Single by The Drifters
- B-side: "It Was a Tear"
- Released: March 1957
- Genre: R&B
- Label: Atlantic
- Songwriter: Jerry Leiber and Mike Stoller

The Drifters singles chronology
| "I Gotta Get Myself a Woman" (July 1956) | "Fools Fall in Love" (1957) | "Drifting Away from You" (May 1957) |

= Fools Fall in Love =

"Fools Fall in Love" is a song by Jerry Leiber and Mike Stoller. It was originally recorded by the Drifters, who took it to number 10 on the R&B chart in 1957. The song reached number 69 on the Billboard Hot 100.

==Jacky Ward version==
In 1977, "Fools Fall in Love" was recorded by Jacky Ward.
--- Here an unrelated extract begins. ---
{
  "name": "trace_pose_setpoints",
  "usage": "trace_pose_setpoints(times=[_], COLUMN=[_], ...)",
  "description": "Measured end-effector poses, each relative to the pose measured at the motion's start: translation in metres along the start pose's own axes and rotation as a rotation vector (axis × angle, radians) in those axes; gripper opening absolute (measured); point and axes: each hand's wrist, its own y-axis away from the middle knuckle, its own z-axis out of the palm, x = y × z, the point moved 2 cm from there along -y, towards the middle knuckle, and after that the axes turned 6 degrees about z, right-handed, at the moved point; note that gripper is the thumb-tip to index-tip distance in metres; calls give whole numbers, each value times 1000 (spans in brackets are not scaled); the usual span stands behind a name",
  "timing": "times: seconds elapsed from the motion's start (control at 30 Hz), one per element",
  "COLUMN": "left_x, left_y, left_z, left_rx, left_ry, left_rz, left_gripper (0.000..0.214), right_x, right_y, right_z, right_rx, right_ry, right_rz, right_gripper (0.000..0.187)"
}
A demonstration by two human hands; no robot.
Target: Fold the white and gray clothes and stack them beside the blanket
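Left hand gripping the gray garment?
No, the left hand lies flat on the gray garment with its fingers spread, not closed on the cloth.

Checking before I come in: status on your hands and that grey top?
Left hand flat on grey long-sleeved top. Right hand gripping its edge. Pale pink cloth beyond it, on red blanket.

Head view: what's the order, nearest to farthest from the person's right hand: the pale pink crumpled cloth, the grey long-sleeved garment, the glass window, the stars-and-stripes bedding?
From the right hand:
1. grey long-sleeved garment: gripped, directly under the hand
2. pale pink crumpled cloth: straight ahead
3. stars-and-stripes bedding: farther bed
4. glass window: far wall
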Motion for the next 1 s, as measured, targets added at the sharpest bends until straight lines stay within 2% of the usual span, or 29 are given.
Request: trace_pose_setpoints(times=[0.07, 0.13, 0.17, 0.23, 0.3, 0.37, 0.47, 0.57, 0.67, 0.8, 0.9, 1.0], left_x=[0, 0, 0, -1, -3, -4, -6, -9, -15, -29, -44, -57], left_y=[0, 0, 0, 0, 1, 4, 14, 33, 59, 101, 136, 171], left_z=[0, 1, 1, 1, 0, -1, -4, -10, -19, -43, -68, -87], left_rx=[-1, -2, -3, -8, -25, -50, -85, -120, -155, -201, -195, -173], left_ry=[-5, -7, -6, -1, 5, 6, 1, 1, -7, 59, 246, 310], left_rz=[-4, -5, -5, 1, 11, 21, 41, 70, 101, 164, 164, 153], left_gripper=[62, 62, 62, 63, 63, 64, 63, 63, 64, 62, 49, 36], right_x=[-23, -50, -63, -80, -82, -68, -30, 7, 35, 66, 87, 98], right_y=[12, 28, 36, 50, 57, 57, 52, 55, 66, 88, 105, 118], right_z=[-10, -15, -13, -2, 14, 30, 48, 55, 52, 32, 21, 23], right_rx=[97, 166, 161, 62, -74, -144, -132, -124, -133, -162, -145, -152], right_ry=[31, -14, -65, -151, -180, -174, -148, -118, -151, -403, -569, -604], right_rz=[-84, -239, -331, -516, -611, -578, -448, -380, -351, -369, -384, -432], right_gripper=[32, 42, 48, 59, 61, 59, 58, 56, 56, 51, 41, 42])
His version reached number 9 on the US country music chart, and number 16 on the Canadian country chart.

==Other versions==
- Sammy Turner recorded a version in 1960.
- Elvis Presley recorded a more up-tempo version on May 28, 1966. His rendition, charting in tandem with "Indescribably Blue", reached number 11 in Australia. Elvis's cover also reached number 102 in the U.S. as a separate B-side.
- Two renditions, one upbeat and one torch ballad, were included in the musical revue, Smokey Joe's Cafe, a jukebox musical of songs by Jerry Leiber and Mike Stoller.
- John Pizzarelli recorded an up-tempo jazz version in 1994.
- Ally McBeal featured a ballad version of the song sung by Jennifer Holliday in the second-season episode "Fools Night Out".